(Avec AFP) – Le pape François et le Vatican ont haussé le ton en célébrant Pâques contre « le silence complice » et « l’indifférence » devant la « furie djihadiste », qui frappe les chrétiens et vient encore de se déchaîner au Kenya.
Le pape argentin, qui a commémoré vendredi la « passion du christ » (sa crucifixion à Jérusalem), devait présider samedi soir la Veillée pascale, qui célèbre, selon la croyance chrétienne, la résurrection de Jésus.
Sous le choc de la tragédie du Kenya, la dénonciation de la violence jihadiste a pris le pas sur tous les autres thèmes comme la paix et la justice, évoqués comme chaque année à Pâques.
Jorge Bergoglio a condamné dès vendredi matin la « brutalité insensée » du massacre des jihadistes Shebab contre les étudiants de Garissa dans l’est du Kenya, qui a fait 148 morts. « Tous les responsables doivent redoubler leurs efforts afin de mettre un terme à une telle violence », a demandé le chef d’1,2 milliard de catholiques.
Au Vatican, on s’irrite du fait que la multiplication des persécutions de chrétiens – par des individus ou des groupes islamistes – de l’Irak au Kenya en passant par la Libye, le Pakistan ou le Nigeria, ne soit pas plus dénoncée, y compris par les autorités occidentales et musulmanes.
« Aujourd’hui nous voyons nos frères persécutés, décapités et crucifiés pour leur foi en Toi, sous nos yeux ou souvent avec notre silence complice », a accusé d’une voix sombre Jorge Bergoglio à la fin du Chemin de Croix vendredi soir au Colisée, s’adressant au Christ, « prince de la paix ».
Les méditations de cette « Via Crucis » retransmise en mondiovision, ont rappelé que « des hommes et des femmes sont emprisonnés, condamnés ou même tués seulement parce qu’ils sont croyants ».
« Ils n’ont pas honte de la Croix. Ils sont de magnifiques exemples », proclamait ainsi un lecteur, citant l’exemple du « martyr » catholique pakistanais, l’ancien ministre pour les minorités Shahbaz Bahtti, assassiné le 2 mars 2011.
Auparavant, lors d’une célébration solennelle dans la basilique Saint-Pierre, « la furie djihadiste » avait été dénoncée.
Le prédicateur de la Maison pontificale, le prêtre franciscain italien Raniero Cantalamessa, avait rappelé les 21 coptes égyptiens morts assassinés en février par un groupe djihadiste en Libye « en murmurant le nom de Jésus ».

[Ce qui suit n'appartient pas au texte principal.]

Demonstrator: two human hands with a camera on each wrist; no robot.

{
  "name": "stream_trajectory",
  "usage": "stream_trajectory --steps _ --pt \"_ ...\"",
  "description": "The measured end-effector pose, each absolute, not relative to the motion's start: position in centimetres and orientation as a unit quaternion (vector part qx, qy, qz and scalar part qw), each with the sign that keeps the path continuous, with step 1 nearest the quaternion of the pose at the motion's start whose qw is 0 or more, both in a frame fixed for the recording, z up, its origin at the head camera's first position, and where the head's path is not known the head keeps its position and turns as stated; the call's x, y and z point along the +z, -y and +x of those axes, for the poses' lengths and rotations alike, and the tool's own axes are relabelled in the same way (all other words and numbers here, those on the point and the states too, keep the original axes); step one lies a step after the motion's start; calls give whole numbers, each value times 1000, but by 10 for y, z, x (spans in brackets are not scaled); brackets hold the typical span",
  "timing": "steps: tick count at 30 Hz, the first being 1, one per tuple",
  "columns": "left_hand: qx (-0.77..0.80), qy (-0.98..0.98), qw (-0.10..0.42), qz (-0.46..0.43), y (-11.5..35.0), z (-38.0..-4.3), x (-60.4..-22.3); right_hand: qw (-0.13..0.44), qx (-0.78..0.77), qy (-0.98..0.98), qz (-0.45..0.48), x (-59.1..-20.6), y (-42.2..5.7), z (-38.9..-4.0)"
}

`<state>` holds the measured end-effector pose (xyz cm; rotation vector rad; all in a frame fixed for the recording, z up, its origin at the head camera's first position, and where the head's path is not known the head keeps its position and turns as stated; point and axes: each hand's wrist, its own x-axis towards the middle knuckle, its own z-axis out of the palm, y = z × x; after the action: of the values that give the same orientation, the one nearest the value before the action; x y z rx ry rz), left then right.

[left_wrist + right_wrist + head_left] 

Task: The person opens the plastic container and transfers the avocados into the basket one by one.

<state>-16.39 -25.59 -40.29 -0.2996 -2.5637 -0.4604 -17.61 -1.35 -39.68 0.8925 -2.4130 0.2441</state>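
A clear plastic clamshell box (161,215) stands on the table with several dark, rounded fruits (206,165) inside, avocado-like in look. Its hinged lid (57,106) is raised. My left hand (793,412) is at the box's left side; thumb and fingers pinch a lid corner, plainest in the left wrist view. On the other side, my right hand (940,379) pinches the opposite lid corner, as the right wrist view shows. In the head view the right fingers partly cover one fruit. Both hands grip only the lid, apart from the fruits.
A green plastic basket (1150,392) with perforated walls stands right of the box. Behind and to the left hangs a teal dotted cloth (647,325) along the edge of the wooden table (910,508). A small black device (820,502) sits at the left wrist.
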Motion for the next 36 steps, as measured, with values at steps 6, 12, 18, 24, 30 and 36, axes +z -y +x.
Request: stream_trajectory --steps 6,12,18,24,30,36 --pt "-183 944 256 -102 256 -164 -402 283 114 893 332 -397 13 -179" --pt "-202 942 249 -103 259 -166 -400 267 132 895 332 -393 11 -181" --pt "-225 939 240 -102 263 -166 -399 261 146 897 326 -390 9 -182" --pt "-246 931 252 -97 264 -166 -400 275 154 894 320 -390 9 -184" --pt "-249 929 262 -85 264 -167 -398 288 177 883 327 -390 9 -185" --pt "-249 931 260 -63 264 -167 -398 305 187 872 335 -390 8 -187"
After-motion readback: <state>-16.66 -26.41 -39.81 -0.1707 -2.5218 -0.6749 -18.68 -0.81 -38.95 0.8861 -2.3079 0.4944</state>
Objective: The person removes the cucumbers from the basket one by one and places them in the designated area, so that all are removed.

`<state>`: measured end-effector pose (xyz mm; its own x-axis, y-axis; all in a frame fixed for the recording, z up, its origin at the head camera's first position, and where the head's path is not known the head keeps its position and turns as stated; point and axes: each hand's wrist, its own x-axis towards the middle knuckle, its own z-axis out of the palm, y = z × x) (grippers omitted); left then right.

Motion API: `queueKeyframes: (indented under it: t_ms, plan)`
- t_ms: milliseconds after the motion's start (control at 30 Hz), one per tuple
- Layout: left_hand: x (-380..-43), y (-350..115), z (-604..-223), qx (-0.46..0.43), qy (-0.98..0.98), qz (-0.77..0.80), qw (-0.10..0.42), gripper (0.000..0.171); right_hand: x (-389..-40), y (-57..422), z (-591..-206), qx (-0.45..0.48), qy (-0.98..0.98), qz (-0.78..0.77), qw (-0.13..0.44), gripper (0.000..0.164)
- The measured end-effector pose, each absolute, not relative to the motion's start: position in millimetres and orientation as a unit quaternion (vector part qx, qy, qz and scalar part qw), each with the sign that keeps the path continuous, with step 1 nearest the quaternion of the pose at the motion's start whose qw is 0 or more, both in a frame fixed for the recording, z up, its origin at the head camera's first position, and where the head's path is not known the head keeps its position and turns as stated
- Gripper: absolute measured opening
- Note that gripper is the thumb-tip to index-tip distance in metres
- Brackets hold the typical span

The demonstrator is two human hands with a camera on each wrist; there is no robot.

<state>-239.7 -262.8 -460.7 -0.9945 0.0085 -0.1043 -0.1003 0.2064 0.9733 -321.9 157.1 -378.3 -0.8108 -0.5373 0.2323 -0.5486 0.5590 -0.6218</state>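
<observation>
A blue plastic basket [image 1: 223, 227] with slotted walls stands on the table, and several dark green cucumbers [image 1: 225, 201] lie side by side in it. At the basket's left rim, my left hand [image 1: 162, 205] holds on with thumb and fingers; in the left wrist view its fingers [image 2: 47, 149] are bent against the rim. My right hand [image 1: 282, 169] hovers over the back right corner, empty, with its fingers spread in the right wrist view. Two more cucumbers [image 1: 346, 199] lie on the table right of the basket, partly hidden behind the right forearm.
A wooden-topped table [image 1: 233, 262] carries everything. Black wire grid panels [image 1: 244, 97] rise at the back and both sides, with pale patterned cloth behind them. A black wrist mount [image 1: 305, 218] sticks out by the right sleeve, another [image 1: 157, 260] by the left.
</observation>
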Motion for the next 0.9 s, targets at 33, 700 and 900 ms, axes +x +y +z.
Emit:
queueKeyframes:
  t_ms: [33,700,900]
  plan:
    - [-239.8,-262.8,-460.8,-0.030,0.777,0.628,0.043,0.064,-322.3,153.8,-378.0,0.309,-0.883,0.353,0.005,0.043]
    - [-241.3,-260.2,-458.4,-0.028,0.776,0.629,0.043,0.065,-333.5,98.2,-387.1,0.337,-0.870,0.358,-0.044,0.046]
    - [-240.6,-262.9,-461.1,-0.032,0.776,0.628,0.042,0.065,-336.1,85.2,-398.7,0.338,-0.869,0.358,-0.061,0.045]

« Les chrétiens ne sont certainement pas les seules victimes, mais on ne peut ignorer qu’ils sont les victimes désignées et les plus fréquentes dans de nombreux pays », avait-il fustigé.
« Qui a à cœur le sort de sa propre religion ne peut demeurer indifférent », avait-il ajouté dans un propos qui paraissait s’adresser aussi aux musulmans.
Le Vatican – notamment par la bouche de l’énergique ministre du dialogue interreligieux, le cardinal français Jean-Louis Tauran – ne cesse de plaider pour que ses interlocuteurs musulmans comme l’université sunnite Al-Azhar du Caire prennent position, en se distançant des islamistes et de toute persécution anti-chrétienne.
La prise surprise de la ville irakienne de Mossoul, à l’été dernier, par le groupe Etat islamique (EI) a été un tournant. Il a conduit le Saint-Siège à se montrer plus incisif face aux ambiguïtés de certaines autorités musulmanes.
En novembre dernier, François a lui-même appelé « à une vaste mobilisation des consciences » de tous ceux « qui ont des responsabilités au niveau local et international ».
En décembre, il était plus précis encore en demandant à « tous les dirigeants musulmans du monde, politiques, religieux, universitaires » de « se prononcer clairement » contre la violence des djihadistes. Il prenait soin de parler des autres minorités religieuses persécutées comme les yazidis.
Récemment, le Souverain pontife reprochait enfin à la communauté internationale de « vouloir cacher » les persécutions contre les chrétiens.
Selon un éditorial du quotidien La Stampa, « l’islam doit bannir des mosquées ceux qui prêchent le terrorisme. Trop souvent derrière les condamnations du terrorisme par le monde musulman résonne l’écho d’une compréhension. L’islam doit sortir de l’ambiguïté ».
« Les chrétiens restent la minorité religieuse la plus persécutée, en partie à cause de leur large dispersion géographique et de leur nombre relativement élevé », indiquait récemment dans un rapport bisannuel l’organisation catholique Aide à l’Eglise en détresse (AED).